◆ **WORK TO BE COMPLETED**
Below, find each line holding "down" and state how many there are, using the number alone.

---+---

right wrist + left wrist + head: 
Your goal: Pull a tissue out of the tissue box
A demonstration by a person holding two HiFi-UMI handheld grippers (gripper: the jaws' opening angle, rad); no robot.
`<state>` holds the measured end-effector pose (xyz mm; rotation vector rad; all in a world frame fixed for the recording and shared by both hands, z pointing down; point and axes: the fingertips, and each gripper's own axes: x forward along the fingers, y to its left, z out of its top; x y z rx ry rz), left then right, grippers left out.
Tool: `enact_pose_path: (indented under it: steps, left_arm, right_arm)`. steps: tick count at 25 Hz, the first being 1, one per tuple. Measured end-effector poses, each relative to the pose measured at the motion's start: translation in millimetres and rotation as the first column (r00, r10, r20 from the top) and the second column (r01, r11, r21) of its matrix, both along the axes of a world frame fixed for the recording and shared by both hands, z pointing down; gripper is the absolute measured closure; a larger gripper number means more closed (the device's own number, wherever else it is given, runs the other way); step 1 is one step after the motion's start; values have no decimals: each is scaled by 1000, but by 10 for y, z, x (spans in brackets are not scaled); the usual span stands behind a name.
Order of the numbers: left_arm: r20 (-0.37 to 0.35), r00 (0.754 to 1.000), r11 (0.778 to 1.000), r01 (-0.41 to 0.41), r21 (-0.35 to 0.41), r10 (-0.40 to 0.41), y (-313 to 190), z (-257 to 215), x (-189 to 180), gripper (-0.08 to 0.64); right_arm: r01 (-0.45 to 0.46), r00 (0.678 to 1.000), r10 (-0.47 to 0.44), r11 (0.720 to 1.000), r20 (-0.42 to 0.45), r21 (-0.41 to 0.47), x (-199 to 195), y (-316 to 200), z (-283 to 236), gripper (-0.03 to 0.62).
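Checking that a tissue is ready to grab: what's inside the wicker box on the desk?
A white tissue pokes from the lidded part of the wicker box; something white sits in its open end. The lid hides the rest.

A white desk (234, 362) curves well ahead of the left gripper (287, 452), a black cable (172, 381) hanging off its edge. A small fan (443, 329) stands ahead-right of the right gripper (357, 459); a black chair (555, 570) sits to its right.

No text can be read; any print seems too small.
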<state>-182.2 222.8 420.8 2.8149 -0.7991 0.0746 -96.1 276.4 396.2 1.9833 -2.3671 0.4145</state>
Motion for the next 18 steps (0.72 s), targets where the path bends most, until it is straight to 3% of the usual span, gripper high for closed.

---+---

◆ **EXERCISE RESPONSE**
2